### [Task to carry out]
Once the line containing "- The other" is found in the records below, return it and each following line exactly, up to and including the line containing "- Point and", and nothing else.

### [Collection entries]
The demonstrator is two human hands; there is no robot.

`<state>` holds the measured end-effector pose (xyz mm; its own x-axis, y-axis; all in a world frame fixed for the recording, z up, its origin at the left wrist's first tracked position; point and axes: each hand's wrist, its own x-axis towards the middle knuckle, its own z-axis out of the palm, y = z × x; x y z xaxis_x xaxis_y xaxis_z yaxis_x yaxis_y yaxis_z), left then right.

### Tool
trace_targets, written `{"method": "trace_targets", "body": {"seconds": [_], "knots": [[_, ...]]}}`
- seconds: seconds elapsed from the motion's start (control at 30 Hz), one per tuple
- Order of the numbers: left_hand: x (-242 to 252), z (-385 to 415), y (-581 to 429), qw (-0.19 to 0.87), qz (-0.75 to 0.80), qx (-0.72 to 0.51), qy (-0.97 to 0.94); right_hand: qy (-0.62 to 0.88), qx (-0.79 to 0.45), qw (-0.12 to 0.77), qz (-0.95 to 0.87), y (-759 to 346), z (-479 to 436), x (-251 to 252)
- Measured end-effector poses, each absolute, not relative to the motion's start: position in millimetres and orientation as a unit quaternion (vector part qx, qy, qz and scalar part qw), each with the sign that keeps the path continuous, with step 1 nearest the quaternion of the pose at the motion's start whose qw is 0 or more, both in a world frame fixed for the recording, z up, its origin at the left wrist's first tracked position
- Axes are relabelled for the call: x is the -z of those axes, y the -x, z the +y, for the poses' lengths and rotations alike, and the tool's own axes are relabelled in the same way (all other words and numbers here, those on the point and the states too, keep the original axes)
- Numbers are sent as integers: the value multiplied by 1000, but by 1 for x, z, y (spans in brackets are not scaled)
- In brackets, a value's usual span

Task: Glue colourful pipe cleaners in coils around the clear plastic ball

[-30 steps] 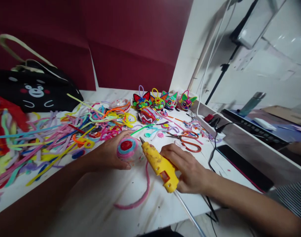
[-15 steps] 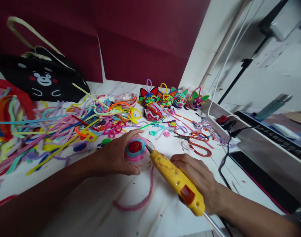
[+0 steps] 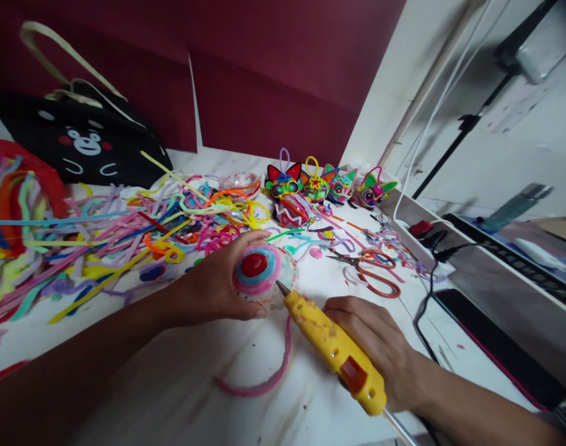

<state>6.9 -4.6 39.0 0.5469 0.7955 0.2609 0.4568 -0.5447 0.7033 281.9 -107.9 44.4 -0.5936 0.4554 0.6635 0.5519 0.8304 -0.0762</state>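
My left hand (image 3: 213,282) is wrapped round a clear ball (image 3: 263,274) that carries a coil of red, blue and pink pipe cleaner on its top. A loose pink pipe cleaner (image 3: 264,371) trails from the ball across the white table (image 3: 171,384). My right hand (image 3: 376,344) grips a yellow glue gun (image 3: 334,350), and its nozzle tip touches the ball's lower right side.
A heap of coloured pipe cleaners (image 3: 101,241) covers the left of the table. Several finished cat-head figures (image 3: 329,184) stand at the back, red-handled scissors (image 3: 371,272) lie to the right, and a black bear bag (image 3: 85,145) sits back left. Cables and a dark phone (image 3: 491,344) lie right.
The glue gun swung round so that its nozzle now meets the ball's lower right side. My left hand tilted the ball slightly; the view shifted a little.
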Motion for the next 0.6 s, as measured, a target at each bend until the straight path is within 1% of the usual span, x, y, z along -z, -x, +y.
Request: {"method": "trace_targets", "body": {"seconds": [0.47, 0.6], "knots": [[-44, -14, -11, 324, 375, -291, -818, 270, 51, 336, -901, -283, -108, -41], [-41, -13, -11, 312, 363, -289, -829, 271, 54, 330, -903, -284, -108, -41]]}}
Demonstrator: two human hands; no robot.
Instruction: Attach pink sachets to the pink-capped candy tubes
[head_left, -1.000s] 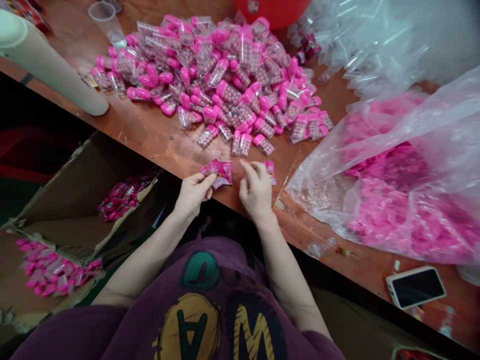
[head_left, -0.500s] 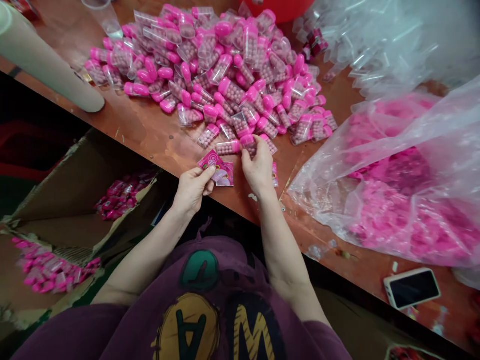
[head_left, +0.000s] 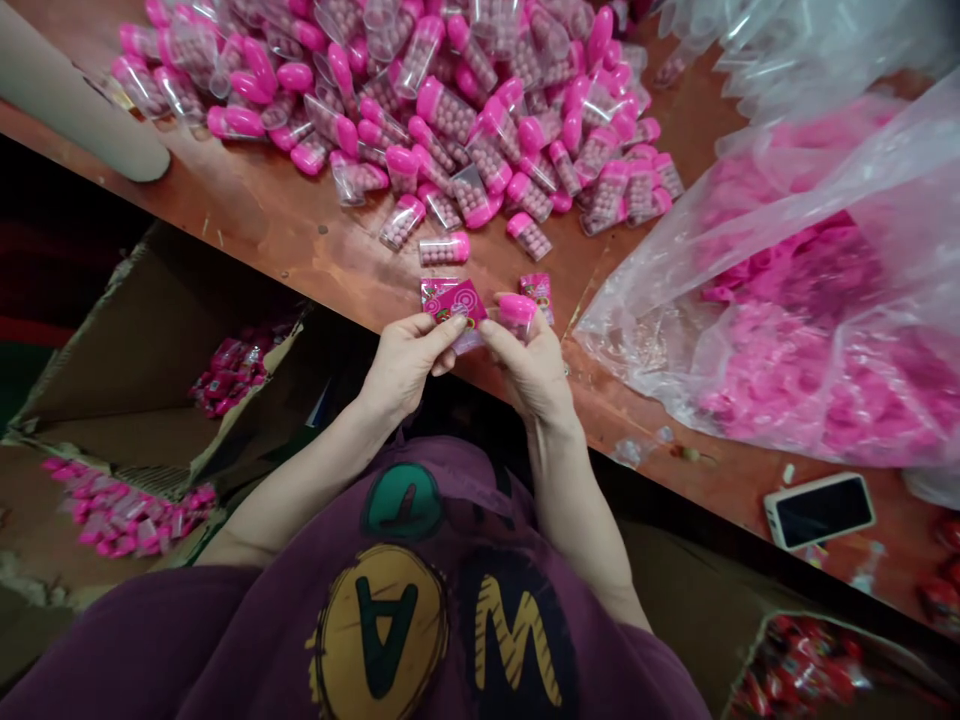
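Observation:
My left hand (head_left: pixel 412 365) pinches a pink printed sleeve (head_left: pixel 459 300) between thumb and fingers at the table's front edge. Close beside it, my right hand (head_left: pixel 534 375) is closed around a small clear candy bottle with a pink cap (head_left: pixel 517 308); its thumb reaches the sleeve's right edge. Another printed sleeve (head_left: pixel 435 288) lies partly behind the held one. Beyond the right fingers is one more small pink printed piece (head_left: pixel 536 288). A single candy bottle (head_left: pixel 444 249) lies just past the hands, in front of the large pile of capped bottles (head_left: pixel 450 110).
A big clear bag of pink pieces (head_left: pixel 795 360) covers the right of the table (head_left: pixel 341 270). Clear plastic tubes (head_left: pixel 810 50) lie behind it. A phone (head_left: pixel 821 510) rests near the front edge. At left stand a pale post (head_left: pixel 90 95) and an open cardboard box (head_left: pixel 112 370).
My right hand has drawn a candy bottle away from the pile and back to my left hand. The left hand has shifted right with the sleeve. The view has tipped downward.

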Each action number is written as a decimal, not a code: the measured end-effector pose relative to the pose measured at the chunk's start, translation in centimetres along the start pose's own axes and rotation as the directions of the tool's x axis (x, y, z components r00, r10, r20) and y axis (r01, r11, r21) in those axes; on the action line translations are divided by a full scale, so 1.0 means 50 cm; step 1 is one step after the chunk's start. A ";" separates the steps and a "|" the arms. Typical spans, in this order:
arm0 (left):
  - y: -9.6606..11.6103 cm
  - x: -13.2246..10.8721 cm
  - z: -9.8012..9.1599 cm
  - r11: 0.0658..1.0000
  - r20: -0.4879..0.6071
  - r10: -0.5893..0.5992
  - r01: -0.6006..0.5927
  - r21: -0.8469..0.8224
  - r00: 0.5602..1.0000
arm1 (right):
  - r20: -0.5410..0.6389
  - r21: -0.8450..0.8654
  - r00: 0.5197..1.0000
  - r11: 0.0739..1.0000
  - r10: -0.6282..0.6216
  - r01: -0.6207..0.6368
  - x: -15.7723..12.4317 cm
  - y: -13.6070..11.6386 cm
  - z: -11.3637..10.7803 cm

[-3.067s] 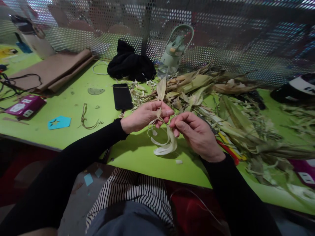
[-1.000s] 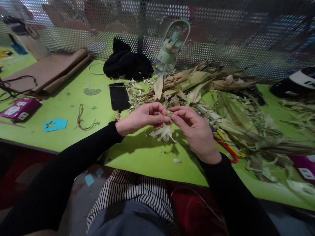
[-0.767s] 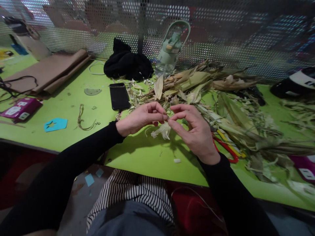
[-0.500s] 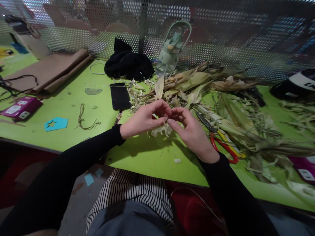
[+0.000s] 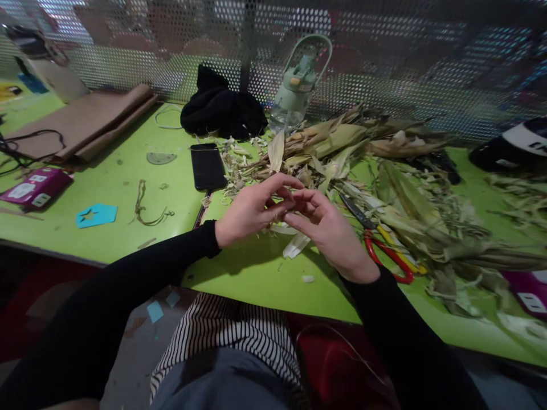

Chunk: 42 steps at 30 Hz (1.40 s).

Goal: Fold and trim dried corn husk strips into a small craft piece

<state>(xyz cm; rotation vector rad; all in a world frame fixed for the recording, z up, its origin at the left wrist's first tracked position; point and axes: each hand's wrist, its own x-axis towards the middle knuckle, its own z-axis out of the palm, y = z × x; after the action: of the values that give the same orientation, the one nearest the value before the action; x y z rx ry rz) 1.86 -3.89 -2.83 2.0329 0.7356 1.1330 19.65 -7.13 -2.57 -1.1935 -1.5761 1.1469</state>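
Note:
My left hand (image 5: pixel 252 210) and my right hand (image 5: pixel 335 236) meet above the green table, thumbs and fingertips pinched close together. Between and below the fingertips shows a pale corn husk strip (image 5: pixel 297 245); its upper part is hidden by the fingers. Both hands appear closed on this husk. Just behind them lies a heap of dried corn husks (image 5: pixel 337 142) with shredded bits around it. To the right of my right hand are red-handled scissors (image 5: pixel 388 256), with a yellow-handled tool (image 5: pixel 399 250) beside them.
A black phone (image 5: pixel 208 166) lies left of the husks. Behind stand a green water bottle (image 5: pixel 294 94) and a black cloth (image 5: pixel 224 108). Leftward are a twisted husk cord (image 5: pixel 143 208), a blue paper tag (image 5: pixel 96 216), a purple box (image 5: pixel 36 187) and brown paper (image 5: pixel 85 122). A perforated screen (image 5: pixel 162 51) closes the back.
The pale husk between my hands now hangs lower and shows as a longer flat strip. My left hand has shifted slightly right, and the fingertips have drawn closer together.

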 end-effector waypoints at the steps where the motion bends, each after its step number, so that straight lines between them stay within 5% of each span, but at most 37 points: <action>1: 0.000 -0.001 0.000 0.999 -0.008 0.018 -0.018 0.040 1.000 | -0.001 0.006 1.000 1.000 -0.003 0.003 -0.001 0.000 -0.001; 7: -0.008 -0.007 0.001 0.874 -0.065 0.205 -0.152 0.462 0.977 | -0.017 -0.017 1.000 1.000 -0.007 0.006 -0.007 -0.004 0.001; 14: -0.017 -0.017 0.004 0.698 0.002 0.278 -0.203 0.687 0.961 | 0.000 0.257 0.997 0.963 0.083 -0.080 0.000 0.005 0.011; 25: -0.018 -0.011 0.003 0.772 -0.017 0.273 -0.208 0.601 0.962 | -0.124 0.265 0.992 0.964 0.037 -0.002 0.004 0.008 0.009; 31: -0.021 -0.009 0.001 0.813 -0.075 0.339 -0.252 0.525 0.938 | -0.095 0.288 0.995 0.958 0.040 -0.011 0.005 0.007 0.005; 36: -0.022 -0.008 0.004 0.836 -0.084 0.336 -0.257 0.485 0.938 | -0.113 0.112 0.994 0.994 0.003 0.009 0.001 0.002 -0.002; 39: -0.022 -0.002 -0.002 0.880 -0.086 0.250 -0.189 0.437 0.965 | -0.161 -0.054 0.985 0.997 -0.059 0.051 -0.004 -0.010 -0.007; 42: -0.020 0.008 -0.016 0.935 -0.099 0.086 -0.046 0.351 0.991 | -0.073 -0.108 0.994 0.991 -0.087 0.079 -0.010 -0.026 -0.011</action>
<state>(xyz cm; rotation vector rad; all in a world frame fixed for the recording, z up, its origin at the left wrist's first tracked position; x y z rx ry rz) 1.20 -2.73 -3.10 2.3146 0.9893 1.2338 20.00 -7.67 -1.22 -1.2140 -1.6286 0.9631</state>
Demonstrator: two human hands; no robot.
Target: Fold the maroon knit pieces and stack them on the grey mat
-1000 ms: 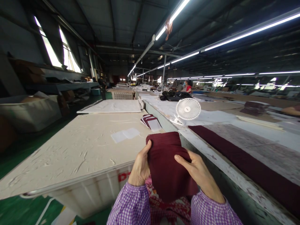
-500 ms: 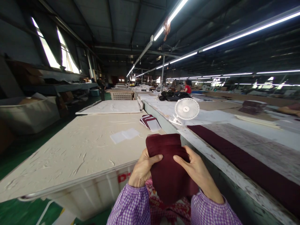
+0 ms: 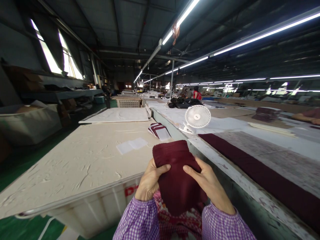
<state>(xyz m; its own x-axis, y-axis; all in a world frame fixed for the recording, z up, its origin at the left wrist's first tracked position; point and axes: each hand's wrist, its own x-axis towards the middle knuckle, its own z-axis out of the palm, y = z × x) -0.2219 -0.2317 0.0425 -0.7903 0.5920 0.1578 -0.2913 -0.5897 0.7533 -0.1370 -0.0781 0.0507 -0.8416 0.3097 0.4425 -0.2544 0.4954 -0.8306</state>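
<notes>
A folded piece of dark maroon fabric (image 3: 175, 173) is held upright in front of my chest, between two tables. My left hand (image 3: 150, 180) grips its left edge, thumb curled over the front. My right hand (image 3: 207, 183) clasps its right side, fingers pressed on the cloth. Both sleeves are purple checked.
A paper-covered table (image 3: 82, 160) lies to the left, with white patches (image 3: 131, 145) and a small stack of maroon-and-white pieces (image 3: 160, 130). On the long table to the right lie a strip of maroon cloth (image 3: 252, 166) and a white desk fan (image 3: 197, 117). A person in red (image 3: 197, 94) is far back.
My left thumb has curled over the fabric's front edge, where it earlier rested along the side. The fabric's top has bent forward a little. The view has drifted slightly.
</notes>
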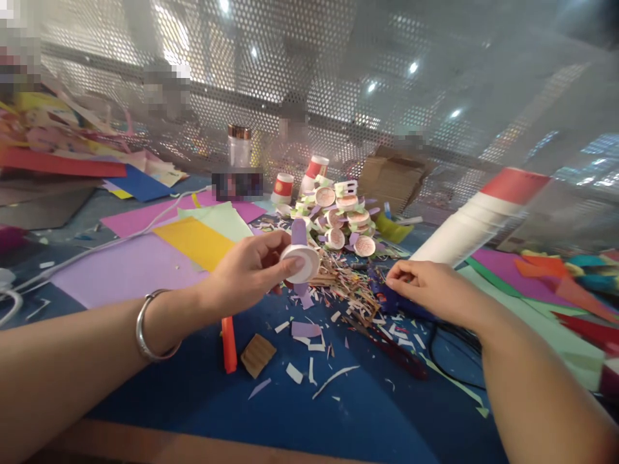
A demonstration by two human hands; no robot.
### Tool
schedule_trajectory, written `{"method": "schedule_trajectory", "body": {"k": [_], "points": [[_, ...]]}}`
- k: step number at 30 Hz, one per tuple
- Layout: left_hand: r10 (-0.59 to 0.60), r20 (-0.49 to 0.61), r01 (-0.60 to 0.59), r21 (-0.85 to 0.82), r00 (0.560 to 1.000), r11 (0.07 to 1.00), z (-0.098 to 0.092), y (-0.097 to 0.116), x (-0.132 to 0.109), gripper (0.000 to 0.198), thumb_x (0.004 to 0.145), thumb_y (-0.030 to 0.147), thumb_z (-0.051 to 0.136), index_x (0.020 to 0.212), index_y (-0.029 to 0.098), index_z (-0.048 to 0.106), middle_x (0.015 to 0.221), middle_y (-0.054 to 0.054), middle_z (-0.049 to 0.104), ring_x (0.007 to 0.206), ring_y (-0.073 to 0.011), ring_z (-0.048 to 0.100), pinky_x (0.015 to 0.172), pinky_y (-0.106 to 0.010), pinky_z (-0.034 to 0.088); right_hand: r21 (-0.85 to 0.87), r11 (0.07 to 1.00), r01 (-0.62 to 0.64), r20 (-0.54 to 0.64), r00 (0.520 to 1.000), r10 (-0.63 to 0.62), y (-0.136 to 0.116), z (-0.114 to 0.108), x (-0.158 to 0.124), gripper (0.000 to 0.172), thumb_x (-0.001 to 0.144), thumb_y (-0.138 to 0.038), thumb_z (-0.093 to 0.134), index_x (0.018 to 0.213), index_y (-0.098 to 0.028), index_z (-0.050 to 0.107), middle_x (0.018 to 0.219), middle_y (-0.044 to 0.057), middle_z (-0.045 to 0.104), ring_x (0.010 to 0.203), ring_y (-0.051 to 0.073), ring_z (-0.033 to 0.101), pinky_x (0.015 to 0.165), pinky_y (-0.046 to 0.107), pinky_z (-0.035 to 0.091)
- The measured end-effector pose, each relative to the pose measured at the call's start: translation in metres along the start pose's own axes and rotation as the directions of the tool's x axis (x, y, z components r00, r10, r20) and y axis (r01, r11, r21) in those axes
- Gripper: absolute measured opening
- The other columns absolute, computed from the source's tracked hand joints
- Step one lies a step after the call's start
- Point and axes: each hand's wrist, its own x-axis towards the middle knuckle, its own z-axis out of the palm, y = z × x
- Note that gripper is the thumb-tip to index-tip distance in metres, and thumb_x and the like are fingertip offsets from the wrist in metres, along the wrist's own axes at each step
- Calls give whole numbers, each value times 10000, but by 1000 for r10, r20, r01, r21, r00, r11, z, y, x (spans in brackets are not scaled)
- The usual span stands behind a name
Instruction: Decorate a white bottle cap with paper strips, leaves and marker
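Your left hand [246, 274] grips a white disc [300, 263] with a purple strip, raised above the worktop [367, 412]. Your right hand [428, 283] is pinched closed beside the scraps [348, 283]; I cannot tell on what. The heap of discs [341, 219] behind suggests many are finished.

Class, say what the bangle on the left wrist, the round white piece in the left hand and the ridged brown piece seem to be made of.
Bangle: probably metal, silvery and polished; it catches bright glints. Round white piece, pinched in the left hand: likely paper or thin card, matte; blur leaves it open. Ridged brown piece: corrugated cardboard, by its parallel ribs.
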Motion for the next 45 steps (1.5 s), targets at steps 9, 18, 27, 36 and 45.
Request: {"method": "schedule_trajectory", "body": {"k": [9,18,27,36,45], "points": [[-208,16,204,-289,978,935,7,0,-1,267,831,314,741,1002,131,650,927,-66,702,753,-141,658,581,-218,530,56,998,21,-72,997,-17,-7,3,0,176,866,-362,634,884,-214,727,812,68,771,699,221,701,631,326,528],[-236,58,239,-405,970,883,23,-4,-2,322,834,278,775,1065,106,632,1045,-109,742,837,-157,708,670,-249,548,500,850,165,30,978,-208,-90,24,-26,268,958,-470,601,880,-233,697,760,-21,668,658,124,575,574,235,445],[-248,-1,222,-441,969,870,21,-3,-1,316,815,273,782,1054,121,640,1000,-83,750,825,-154,713,640,-230,543,592,797,120,90,973,-213,-85,37,-21,213,934,-377,640,807,-207,622,673,-41,565,597,107,478,538,234,380],[-221,-89,160,-441,971,883,22,-7,2,210,842,249,754,883,141,578,954,-70,743,816,-159,716,650,-247,551,497,855,149,74,974,-213,-82,29,-20,276,955,-446,586,806,-219,634,708,-19,604,633,128,520,570,250,407],[-277,-208,174,-409,938,896,14,-5,8,154,897,188,669,867,155,521,926,-60,746,758,-155,730,615,-251,525,-48,999,-8,31,999,9,-6,-8,-5,198,862,-372,560,883,-221,687,811,55,743,692,222,680,638,332,492]]}}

### [Reply]
- The other columns absolute, computed from the source's tracked hand joints
- Step one lies a step after the call's start
- Point and axes: each hand's wrist, its own x-axis towards the middle knuckle, its own z-axis out of the palm, y = z × x

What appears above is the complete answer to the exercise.